Required action: Looking at the listing below, retype exactly the lines starting at the one containing "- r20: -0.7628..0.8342" and ending at the one containing "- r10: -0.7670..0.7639", both included, and nothing else.

Task input:

============================================================

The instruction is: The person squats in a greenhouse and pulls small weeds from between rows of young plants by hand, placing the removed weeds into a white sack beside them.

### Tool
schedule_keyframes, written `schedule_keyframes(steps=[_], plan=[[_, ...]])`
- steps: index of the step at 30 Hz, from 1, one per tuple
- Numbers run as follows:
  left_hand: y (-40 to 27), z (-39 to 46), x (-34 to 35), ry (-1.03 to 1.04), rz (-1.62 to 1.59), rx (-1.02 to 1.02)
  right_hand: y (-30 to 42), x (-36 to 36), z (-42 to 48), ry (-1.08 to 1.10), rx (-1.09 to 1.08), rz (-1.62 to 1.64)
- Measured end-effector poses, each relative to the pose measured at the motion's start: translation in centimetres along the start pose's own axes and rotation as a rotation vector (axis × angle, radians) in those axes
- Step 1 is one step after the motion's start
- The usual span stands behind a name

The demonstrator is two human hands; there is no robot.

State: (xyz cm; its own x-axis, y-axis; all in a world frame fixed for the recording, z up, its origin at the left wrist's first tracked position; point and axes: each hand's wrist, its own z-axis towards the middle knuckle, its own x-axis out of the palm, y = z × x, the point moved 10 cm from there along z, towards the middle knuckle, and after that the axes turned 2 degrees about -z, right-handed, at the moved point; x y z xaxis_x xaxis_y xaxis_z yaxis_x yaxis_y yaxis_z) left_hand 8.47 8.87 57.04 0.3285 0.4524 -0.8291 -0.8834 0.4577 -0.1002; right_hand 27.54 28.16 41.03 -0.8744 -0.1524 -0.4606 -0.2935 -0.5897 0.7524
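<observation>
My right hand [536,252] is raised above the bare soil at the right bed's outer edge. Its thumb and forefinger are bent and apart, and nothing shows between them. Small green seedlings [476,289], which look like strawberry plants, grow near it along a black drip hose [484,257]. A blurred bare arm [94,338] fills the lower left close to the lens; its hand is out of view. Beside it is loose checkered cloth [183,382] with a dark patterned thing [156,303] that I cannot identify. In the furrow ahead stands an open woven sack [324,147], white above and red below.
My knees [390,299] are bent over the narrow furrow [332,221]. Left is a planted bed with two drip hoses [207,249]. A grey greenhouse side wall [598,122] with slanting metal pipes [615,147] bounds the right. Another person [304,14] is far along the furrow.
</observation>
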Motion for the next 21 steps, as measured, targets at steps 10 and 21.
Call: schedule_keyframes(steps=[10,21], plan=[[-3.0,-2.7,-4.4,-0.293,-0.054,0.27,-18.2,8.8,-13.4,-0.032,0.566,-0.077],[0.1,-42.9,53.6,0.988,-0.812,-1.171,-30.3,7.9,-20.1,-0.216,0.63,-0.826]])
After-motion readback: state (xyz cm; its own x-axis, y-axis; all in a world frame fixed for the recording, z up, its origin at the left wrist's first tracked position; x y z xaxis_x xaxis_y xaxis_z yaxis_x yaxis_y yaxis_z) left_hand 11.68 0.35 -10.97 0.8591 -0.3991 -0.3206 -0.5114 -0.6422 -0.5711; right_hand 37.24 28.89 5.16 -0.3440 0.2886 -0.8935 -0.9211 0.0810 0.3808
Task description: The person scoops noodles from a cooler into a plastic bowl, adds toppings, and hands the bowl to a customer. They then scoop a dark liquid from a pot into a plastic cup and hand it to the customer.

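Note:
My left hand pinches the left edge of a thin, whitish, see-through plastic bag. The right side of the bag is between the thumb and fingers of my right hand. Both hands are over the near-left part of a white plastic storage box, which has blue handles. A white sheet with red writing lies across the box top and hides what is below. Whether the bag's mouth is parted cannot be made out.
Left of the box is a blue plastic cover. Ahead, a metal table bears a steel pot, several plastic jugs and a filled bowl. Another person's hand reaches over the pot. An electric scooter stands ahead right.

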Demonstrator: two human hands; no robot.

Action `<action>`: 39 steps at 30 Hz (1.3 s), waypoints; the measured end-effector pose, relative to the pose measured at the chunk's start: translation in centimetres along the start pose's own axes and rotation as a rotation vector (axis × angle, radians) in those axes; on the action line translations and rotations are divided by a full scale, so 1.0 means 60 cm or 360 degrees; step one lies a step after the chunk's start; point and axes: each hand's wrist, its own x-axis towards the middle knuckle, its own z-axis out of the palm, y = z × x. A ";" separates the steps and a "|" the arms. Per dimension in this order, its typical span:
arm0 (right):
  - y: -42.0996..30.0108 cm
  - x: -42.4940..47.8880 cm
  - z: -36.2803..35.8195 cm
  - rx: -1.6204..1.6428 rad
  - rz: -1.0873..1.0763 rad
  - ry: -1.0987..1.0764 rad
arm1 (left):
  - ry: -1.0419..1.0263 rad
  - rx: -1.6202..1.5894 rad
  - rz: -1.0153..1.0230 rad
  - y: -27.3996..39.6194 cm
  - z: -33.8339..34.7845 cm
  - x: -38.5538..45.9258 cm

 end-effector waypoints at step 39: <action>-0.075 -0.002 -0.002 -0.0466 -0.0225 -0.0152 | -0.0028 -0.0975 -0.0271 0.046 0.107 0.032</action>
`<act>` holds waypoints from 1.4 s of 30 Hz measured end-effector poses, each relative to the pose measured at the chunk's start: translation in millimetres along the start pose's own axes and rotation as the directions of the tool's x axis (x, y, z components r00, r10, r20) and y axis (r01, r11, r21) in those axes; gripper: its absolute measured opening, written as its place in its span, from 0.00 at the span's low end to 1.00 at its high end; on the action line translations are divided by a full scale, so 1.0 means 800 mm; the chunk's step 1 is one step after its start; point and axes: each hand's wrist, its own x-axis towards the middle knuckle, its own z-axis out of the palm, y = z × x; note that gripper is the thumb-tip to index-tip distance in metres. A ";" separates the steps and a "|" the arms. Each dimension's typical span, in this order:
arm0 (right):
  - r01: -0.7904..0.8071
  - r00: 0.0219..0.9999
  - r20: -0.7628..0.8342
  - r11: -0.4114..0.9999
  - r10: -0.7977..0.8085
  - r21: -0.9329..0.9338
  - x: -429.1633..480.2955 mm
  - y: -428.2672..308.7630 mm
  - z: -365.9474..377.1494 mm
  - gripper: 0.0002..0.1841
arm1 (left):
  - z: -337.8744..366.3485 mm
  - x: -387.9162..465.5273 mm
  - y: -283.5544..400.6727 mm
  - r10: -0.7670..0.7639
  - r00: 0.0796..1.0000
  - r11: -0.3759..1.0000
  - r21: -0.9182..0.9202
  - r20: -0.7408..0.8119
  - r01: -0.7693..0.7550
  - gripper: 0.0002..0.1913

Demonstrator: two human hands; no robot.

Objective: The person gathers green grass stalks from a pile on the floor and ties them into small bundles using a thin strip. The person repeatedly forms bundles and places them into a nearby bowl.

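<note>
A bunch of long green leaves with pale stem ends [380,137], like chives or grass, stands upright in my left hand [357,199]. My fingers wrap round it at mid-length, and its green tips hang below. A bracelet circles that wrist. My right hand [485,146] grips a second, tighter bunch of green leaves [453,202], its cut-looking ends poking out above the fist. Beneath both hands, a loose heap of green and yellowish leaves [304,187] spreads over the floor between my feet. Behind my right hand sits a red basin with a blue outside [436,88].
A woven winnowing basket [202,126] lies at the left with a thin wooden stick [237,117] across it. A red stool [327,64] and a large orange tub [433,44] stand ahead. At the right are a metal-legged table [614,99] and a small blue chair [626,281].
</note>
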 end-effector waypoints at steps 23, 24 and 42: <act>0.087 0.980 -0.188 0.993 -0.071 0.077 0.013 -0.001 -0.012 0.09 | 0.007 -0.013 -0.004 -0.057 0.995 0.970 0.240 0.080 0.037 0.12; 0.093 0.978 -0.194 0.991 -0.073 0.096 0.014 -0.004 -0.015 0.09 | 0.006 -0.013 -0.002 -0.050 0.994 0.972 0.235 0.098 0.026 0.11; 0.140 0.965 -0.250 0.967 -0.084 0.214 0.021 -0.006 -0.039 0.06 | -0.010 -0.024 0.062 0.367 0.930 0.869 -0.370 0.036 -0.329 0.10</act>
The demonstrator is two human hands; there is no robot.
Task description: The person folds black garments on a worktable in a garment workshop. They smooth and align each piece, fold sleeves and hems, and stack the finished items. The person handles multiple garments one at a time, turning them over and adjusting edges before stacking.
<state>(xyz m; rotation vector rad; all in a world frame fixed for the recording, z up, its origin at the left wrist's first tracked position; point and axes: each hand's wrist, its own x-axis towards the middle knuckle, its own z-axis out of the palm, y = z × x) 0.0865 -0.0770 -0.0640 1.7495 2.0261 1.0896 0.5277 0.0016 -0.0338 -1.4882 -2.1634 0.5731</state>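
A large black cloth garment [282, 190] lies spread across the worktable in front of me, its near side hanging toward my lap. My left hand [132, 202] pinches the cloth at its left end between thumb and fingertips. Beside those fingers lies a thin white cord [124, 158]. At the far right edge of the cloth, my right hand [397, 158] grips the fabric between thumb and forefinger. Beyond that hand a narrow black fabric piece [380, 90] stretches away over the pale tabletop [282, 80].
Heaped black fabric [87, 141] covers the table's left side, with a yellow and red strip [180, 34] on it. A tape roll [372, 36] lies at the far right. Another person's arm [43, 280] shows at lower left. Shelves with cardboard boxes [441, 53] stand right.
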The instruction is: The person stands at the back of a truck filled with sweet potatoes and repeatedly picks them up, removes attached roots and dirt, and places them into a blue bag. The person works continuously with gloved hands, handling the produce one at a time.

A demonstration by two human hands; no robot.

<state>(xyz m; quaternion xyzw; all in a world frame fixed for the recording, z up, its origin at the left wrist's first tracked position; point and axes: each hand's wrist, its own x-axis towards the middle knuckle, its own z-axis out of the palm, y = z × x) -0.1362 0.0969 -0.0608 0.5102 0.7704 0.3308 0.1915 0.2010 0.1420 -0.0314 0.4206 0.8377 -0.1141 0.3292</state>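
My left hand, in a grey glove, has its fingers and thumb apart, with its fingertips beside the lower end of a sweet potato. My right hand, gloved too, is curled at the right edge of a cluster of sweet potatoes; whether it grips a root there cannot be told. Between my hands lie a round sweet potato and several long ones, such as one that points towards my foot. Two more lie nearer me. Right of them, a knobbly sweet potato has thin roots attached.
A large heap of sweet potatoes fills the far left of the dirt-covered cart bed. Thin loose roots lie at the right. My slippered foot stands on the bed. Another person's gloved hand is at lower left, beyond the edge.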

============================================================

Written response:
  - r20: -0.7628..0.8342
  - r11: -0.4114..0.9999
  - r10: -0.7977..0.8085
  - r21: -0.9329..0.9338
  - x: -429.1633..480.2955 mm
  - y: -428.2672..308.7630 mm
  - z: -365.9474..377.1494 mm
  - gripper: 0.0002..0.1841
arm1 (left):
  - z: -337.8744..366.3485 mm
  - x: -387.9162..465.5273 mm
  - y: -283.5544..400.6727 mm
  - r10: -0.7670..0.7639

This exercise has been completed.